● Task prompt: Your answer must match the records word for word and contain no pictures.

● Dataset extract:
____________________
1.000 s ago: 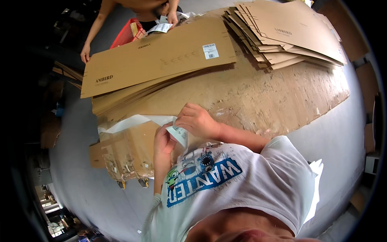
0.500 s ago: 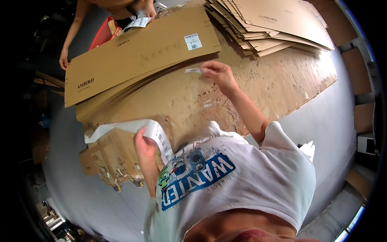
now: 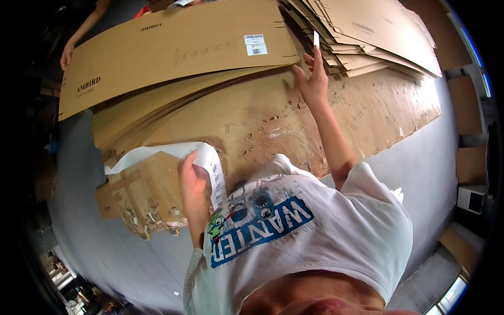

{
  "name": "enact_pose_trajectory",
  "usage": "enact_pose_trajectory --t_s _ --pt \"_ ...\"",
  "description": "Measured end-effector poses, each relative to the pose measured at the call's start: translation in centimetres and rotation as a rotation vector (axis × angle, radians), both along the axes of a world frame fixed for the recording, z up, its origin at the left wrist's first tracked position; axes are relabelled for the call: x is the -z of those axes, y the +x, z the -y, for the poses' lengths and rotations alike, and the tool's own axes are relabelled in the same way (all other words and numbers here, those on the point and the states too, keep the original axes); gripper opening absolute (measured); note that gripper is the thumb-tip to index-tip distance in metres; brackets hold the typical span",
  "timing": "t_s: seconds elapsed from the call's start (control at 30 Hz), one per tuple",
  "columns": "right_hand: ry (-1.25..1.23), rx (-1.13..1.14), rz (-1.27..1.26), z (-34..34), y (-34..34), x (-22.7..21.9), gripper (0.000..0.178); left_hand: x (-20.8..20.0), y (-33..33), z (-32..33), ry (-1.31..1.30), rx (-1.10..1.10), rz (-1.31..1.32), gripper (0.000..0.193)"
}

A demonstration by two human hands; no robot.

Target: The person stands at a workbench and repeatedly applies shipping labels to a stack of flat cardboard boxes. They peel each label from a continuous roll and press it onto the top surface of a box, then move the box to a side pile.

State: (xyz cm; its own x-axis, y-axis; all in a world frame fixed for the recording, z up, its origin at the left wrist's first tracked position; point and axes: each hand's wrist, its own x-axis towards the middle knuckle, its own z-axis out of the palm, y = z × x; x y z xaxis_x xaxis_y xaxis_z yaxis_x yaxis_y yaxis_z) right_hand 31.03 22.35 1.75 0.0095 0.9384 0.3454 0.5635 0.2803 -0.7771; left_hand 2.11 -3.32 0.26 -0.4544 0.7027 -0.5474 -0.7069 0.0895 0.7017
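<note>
My left hand (image 3: 193, 176) holds a long strip of white labels (image 3: 214, 169) that loops over it and trails left across a taped cardboard box. At the table's far side, my right hand (image 3: 315, 79) reaches up with a small white label (image 3: 316, 40) at its fingertips. The hand is just off the right end of a flat, folded brown carton (image 3: 173, 58), the top one of a pile. A white barcode label (image 3: 255, 45) is on that carton near its right end. Another person's hand (image 3: 66, 56) touches the carton's left end.
To the far right lies an uneven stack of flat cartons (image 3: 378, 31). The worn, scuffed table top (image 3: 283, 121) stretches between the piles and me. A taped cardboard box (image 3: 149, 194) stands at the near left, above the grey floor (image 3: 100, 220).
My right hand has moved up and to the right with the small label, past the top carton's end. That carton has shifted left. My left hand remains on the strip.
</note>
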Motion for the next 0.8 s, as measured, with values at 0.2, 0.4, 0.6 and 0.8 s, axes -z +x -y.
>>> enact_pose_trajectory --t_s 0.2,0.4,0.6,0.8 --pt "0.173 -0.417 -0.178 4.1 -1.4 -5.8 0.033 -1.5 0.6 0.0 -0.043 -0.055 0.051 0.024" --pt "-0.256 -0.521 -0.132 2.4 -1.9 -5.1 0.023 -0.3 0.0 -0.3 -0.098 -0.042 0.055 0.026" --pt "-0.291 -0.333 -0.143 -10.8 -2.3 2.3 0.021 0.4 -0.5 -0.6 -0.080 -0.052 0.035 0.027" --pt "-0.252 -0.345 -0.034 -12.9 -4.7 3.9 0.021 1.8 -1.2 -1.0 -0.105 -0.047 0.094 0.028"
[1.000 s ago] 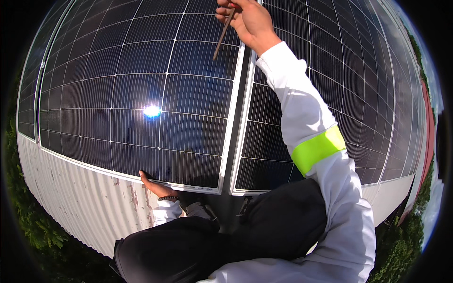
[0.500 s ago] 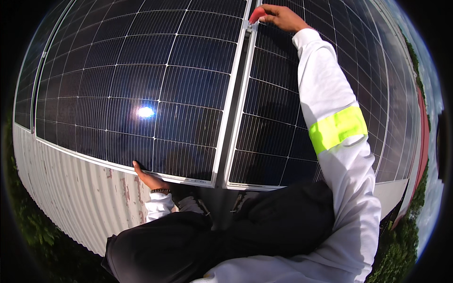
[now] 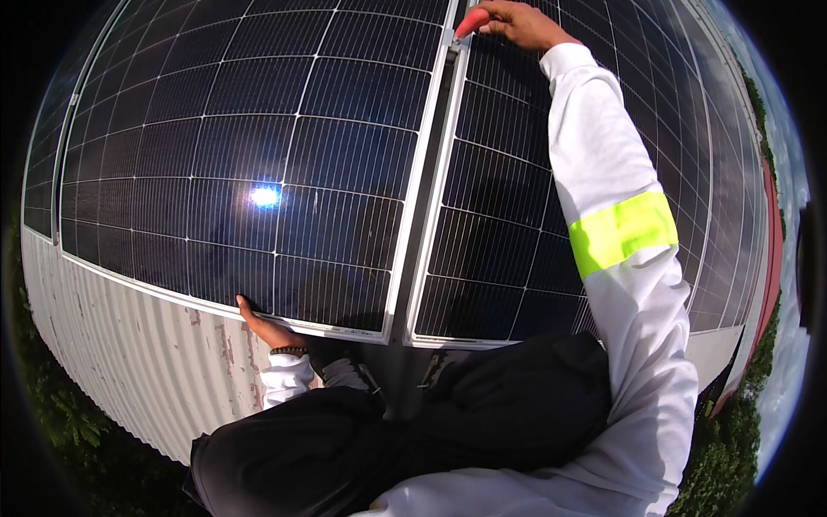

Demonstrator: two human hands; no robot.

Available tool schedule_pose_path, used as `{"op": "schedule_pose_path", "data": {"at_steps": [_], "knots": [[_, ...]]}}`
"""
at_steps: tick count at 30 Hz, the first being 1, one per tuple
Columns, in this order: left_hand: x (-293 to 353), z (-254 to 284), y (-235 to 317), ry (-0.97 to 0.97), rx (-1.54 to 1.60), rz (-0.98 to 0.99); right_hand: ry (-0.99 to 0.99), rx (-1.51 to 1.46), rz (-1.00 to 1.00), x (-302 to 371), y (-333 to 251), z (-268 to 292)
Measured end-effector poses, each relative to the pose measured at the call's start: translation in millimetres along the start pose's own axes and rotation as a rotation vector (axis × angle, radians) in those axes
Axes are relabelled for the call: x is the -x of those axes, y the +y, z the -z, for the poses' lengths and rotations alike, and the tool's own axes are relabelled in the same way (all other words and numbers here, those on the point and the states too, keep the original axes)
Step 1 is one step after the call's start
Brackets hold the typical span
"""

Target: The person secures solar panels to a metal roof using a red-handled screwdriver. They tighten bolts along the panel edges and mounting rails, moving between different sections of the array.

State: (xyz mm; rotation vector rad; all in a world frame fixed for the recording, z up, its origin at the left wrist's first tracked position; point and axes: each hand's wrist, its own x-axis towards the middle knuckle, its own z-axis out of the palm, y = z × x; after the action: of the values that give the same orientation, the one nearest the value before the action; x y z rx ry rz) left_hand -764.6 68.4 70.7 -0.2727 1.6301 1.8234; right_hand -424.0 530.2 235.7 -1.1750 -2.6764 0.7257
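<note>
My right hand is closed around the red handle of a small tool whose exact kind I cannot make out. Its lower end meets a silver clamp in the gap between two solar panels. At the near edge of the left solar panel, my left hand grips the frame, thumb on top and the other fingers hidden beneath. The right solar panel lies alongside, under my right forearm.
A corrugated metal roof with peeling paint slopes away at the lower left. My shoes and bent knees are close to the panels' near edge. More panels extend right, towards a red roof edge. Trees grow below.
My right hand has turned a little, and the red handle now leans at a different angle over the clamp. My left hand keeps its hold on the panel frame.
</note>
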Motion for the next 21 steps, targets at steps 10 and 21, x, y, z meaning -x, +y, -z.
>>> {"op": "schedule_pose_path", "data": {"at_steps": [10, 21], "knots": [[0.0, -0.3, 0.0, 0.013, -0.048, -0.03, -0.038, 0.293, 0.051, -14.6, -2.7, 5.0], [-1.2, 3.1, 1.1, -0.035, -0.041, 0.007, 0.099, 0.098, 0.147, 0.8, -1.4, -5.5]]}}
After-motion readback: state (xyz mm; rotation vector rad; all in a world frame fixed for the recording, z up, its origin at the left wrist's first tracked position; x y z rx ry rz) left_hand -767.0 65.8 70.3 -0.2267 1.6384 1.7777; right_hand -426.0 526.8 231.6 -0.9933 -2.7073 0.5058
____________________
● Written answer:
1.000 s ago: 
0.500 s ago: 
now: 

{
  "name": "enact_pose_trajectory",
  "usage": "enact_pose_trajectory --t_s _ --pt \"_ ...\"",
  "description": "Measured end-effector poses, each relative to the pose measured at the call's start: translation in centimetres and rotation as a rotation vector (axis × angle, radians), both along the axes of a world frame fixed for the recording, z up, its origin at the left wrist's first tracked position; axes are relabelled for the call: x is the -z of those axes, y the +x, z the -y, for the poses' lengths and rotations alike, and the tool's own axes are relabelled in the same way (all other words and numbers here, those on the point and the states too, keep the original axes); gripper opening absolute (measured); note that gripper is the thumb-tip to index-tip distance in metres; brackets hold the typical span",
  "timing": "t_s: seconds elapsed from the call's start (control at 30 Hz), one per tuple",
  "columns": "right_hand: ry (-1.25..1.23), rx (-1.13..1.14), rz (-1.27..1.26), z (-34..34), y (-34..34), x (-22.7..21.9), gripper (0.000..0.178); left_hand: x (-20.8..20.0), y (-33..33), z (-32..33), ry (-1.31..1.30), rx (-1.10..1.10), rz (-1.31..1.32), gripper (0.000..0.193)"
}

A demonstration by two human hands; no robot.

Target: The person stands at a workbench and repeatedly applies shipping labels to a stack of flat cardboard boxes. They peel each label from a continuous roll and press it onto the top surface of a box, then move the box to a side pile.

State: (xyz cm; its own x-axis, y-axis; all in a world frame fixed for the recording, z up, its origin at the left wrist's first tracked position; point and axes: each hand's wrist, its own x-axis towards the middle knuckle, its own z-axis out of the palm, y = z × x; x y z xaxis_x xaxis_y xaxis_z yaxis_x yaxis_y yaxis_z) right_hand 31.03 22.35 1.75 0.0095 0.9384 0.3454 0.5635 0.2803 -0.7771; left_hand 2.11 -3.32 0.26 -0.4544 0.7027 -0.5474 -0.7069 0.0895 0.7017
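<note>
My left hand (image 3: 193, 176) holds a long strip of white labels (image 3: 214, 169) that loops over it and trails left across a taped cardboard box. At the table's far side, my right hand (image 3: 315, 79) reaches up with a small white label (image 3: 316, 40) at its fingertips. The hand is just off the right end of a flat, folded brown carton (image 3: 173, 58), the top one of a pile. A white barcode label (image 3: 255, 45) is on that carton near its right end. Another person's hand (image 3: 66, 56) touches the carton's left end.
To the far right lies an uneven stack of flat cartons (image 3: 378, 31). The worn, scuffed table top (image 3: 283, 121) stretches between the piles and me. A taped cardboard box (image 3: 149, 194) stands at the near left, above the grey floor (image 3: 100, 220).
My right hand has moved up and to the right with the small label, past the top carton's end. That carton has shifted left. My left hand remains on the strip.
</note>
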Motion for the next 0.8 s, as measured, with values at 0.2, 0.4, 0.6 and 0.8 s, axes -z +x -y.
>>> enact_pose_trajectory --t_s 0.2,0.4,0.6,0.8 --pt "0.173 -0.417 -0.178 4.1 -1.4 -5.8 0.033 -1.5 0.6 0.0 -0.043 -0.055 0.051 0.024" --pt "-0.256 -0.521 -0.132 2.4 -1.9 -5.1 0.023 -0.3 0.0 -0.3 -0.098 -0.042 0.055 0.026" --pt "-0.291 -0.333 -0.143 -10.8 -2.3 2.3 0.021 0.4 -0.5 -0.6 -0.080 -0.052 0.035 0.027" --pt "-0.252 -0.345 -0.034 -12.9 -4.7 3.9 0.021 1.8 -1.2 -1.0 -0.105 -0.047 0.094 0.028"
[1.000 s ago] 
[0.500 s ago] 
[now] 

Demonstrator: two human hands; no robot.

Available tool schedule_pose_path, used as `{"op": "schedule_pose_path", "data": {"at_steps": [_], "knots": [[_, ...]]}}`
"""
at_steps: tick count at 30 Hz, the first being 1, one per tuple
Columns, in this order: left_hand: x (-293 to 353), z (-254 to 284), y (-235 to 317), ry (-0.97 to 0.97), rx (-1.54 to 1.60), rz (-0.98 to 0.99); right_hand: ry (-0.99 to 0.99), rx (-1.51 to 1.46), rz (-1.00 to 1.00), x (-302 to 371), y (-333 to 251), z (-268 to 292)
Measured end-effector poses, each relative to the pose measured at the call's start: translation in millimetres along the start pose's own axes and rotation as a rotation vector (axis × angle, radians) in those axes
Axes are relabelled for the call: x is the -x of those axes, y the +y, z the -z, for the poses' lengths and rotations alike, and the tool's own axes are relabelled in the same way (all other words and numbers here, those on the point and the states too, keep the original axes)
Step 1 is one step after the call's start
Brackets hold the typical span
"""

Target: The person secures solar panels to a metal roof using a red-handled screwdriver. They tighten bolts along the panel edges and mounting rails, moving between different sections of the array.

State: (xyz mm; rotation vector rad; all in a world frame fixed for the recording, z up, its origin at the left wrist's first tracked position; point and axes: each hand's wrist, its own x-axis towards the middle knuckle, its own z-axis out of the palm, y = z × x; after the action: of the values that give the same orientation, the one nearest the value before the action; x y z rx ry rz) left_hand -764.6 68.4 70.7 -0.2727 1.6301 1.8234; right_hand -424.0 530.2 235.7 -1.1750 -2.6764 0.7257
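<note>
My right hand is closed around the red handle of a small tool whose exact kind I cannot make out. Its lower end meets a silver clamp in the gap between two solar panels. At the near edge of the left solar panel, my left hand grips the frame, thumb on top and the other fingers hidden beneath. The right solar panel lies alongside, under my right forearm.
A corrugated metal roof with peeling paint slopes away at the lower left. My shoes and bent knees are close to the panels' near edge. More panels extend right, towards a red roof edge. Trees grow below.
My right hand has turned a little, and the red handle now leans at a different angle over the clamp. My left hand keeps its hold on the panel frame.
</note>
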Motion for the next 21 steps, targets at steps 10 and 21, x, y, z meaning -x, +y, -z.
>>> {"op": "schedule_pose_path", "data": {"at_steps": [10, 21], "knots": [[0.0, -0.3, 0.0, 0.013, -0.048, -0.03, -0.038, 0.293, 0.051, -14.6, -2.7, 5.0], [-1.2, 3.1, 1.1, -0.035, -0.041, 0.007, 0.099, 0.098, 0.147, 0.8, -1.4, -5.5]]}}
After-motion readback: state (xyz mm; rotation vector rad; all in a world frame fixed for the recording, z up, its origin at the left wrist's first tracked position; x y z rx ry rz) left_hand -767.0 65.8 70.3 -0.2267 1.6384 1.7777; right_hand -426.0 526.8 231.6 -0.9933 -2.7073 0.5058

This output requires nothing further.